You are not logged in.
I see reports suggesting that some recent kernel releases may have introduced a regression. Affected systems used to work fine for a long time, but now USB 3.x controllers randomly disappear with all their devices, like that (dmesg/journalctl):
xhci_hcd 0000:00:14.0: xHCI host not responding to stop endpoint command
xhci_hcd 0000:00:14.0: xHCI host controller not responding, assume dead
xhci_hcd 0000:00:14.0: Timeout while waiting for stop endpoint command
xhci_hcd 0000:00:14.0: HC died; cleaning up
usb 3-2: USB disconnect, device number 2
usb 3-3: USB disconnect, device number 15
Upstream bug:
https://bugzilla.kernel.org/show_bug.cgi?id=219824
Recent burst of activity in a dormant forum thread:
https://bbs.archlinux.org/viewtopic.php?id=236536&p=2
The thread includes a manual workaround which restores operation on affected systems.

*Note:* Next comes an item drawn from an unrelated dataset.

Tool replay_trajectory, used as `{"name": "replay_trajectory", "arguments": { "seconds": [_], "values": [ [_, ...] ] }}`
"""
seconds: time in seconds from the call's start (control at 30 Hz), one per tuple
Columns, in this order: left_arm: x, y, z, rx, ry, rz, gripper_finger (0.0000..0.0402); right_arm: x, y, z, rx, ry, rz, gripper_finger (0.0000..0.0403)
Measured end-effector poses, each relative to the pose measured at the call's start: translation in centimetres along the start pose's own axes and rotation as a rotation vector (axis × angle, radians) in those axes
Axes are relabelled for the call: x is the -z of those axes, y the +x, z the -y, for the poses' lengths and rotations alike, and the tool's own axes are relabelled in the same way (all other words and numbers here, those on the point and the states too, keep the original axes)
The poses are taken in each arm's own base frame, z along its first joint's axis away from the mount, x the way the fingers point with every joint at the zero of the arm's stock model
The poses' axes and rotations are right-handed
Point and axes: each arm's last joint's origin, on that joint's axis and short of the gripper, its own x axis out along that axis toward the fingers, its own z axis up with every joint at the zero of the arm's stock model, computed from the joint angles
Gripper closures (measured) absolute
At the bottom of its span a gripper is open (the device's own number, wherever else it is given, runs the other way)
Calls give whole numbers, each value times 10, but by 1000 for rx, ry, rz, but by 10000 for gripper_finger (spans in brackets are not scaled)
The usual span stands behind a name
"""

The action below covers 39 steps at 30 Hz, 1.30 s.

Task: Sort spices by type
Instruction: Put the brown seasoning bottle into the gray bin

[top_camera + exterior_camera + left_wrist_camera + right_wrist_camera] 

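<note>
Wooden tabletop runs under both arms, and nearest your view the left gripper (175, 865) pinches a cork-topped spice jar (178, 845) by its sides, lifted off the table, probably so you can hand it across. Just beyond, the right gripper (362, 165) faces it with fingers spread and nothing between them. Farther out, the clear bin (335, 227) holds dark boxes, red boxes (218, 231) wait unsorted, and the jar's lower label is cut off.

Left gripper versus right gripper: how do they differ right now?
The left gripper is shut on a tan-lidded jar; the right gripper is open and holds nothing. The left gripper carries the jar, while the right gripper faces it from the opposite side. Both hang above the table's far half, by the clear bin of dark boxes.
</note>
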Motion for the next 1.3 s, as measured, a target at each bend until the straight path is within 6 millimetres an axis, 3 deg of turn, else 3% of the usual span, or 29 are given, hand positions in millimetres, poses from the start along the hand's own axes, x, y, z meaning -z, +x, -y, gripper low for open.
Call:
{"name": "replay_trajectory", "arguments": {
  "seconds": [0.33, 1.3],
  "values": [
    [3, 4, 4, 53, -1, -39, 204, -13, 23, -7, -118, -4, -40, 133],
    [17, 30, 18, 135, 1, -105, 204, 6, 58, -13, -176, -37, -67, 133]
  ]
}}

I am not affected, but I'm trying to gather information about this problem.
If anyone is seeing it on hardware which was free of such issues until this year,
1. When did it start, which kernel versions are affected?
2. How often does it happen, which kernel versions were used for much longer than that and worked?
3. Is it still a thing on the latest 6.13 release, on hardware which was free of this issue until this year?
4. Is anyone seeing it on linux-lts 6.12, on hardware which was free of this issue until this year?
5. What sort of XHCI controllers are affected (lspci -nn)?
6. Anything in particular triggering it? Seems to be random, maybe suspend/resume?
7. Can anyone produce dynamic debug log from this event which upstream asked for?
Offline
I'm affected by this issue since some days or maybe 2 weeks.
1. I think it started in 6.13.3 or 6.13.2 but I can not be very precise.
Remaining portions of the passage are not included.